• [PROMPT] Please output only the lines that begin at the line with "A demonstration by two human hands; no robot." and run through the end of the entries below, exactly as written. Drop all pictures.

• [INPUT DATA]
···

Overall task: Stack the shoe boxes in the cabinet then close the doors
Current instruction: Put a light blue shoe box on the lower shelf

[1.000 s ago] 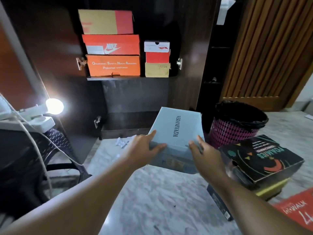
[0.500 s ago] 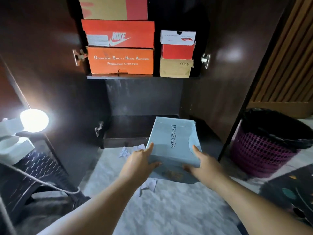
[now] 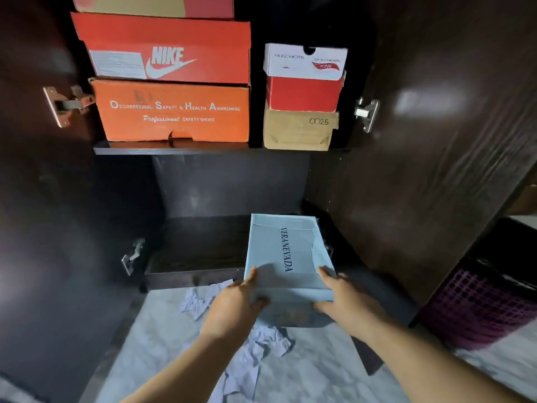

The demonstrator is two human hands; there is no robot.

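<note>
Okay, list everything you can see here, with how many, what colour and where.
Light blue shoe box: 1, going into lower compartment, right side.
Orange safety-shoe box: 1, upper shelf, left, bottom of stack.
Nike box: 1, red-orange, on top of it.
Tan-and-red box: 1, above that, cut off.
Brown box: 1, upper shelf, right.
Red box: 1, on brown one.
White Skechers box: 1, topmost.
Crumpled paper: several pieces, pale, on floor.
Basket: 1, magenta, right.
Cabinet doors: 2, dark brown, open.
Left hand, right hand: gripping blue box.
</note>
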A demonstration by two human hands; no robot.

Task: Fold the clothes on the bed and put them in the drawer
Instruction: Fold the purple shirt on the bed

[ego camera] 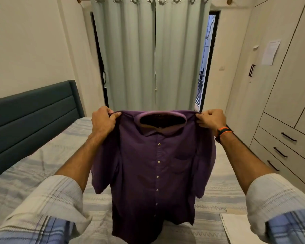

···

• [FINISHED TASK]
A demonstration by two human hands; no robot.

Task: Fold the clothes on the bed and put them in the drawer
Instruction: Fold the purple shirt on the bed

[ego camera] 

Now the exercise is finished.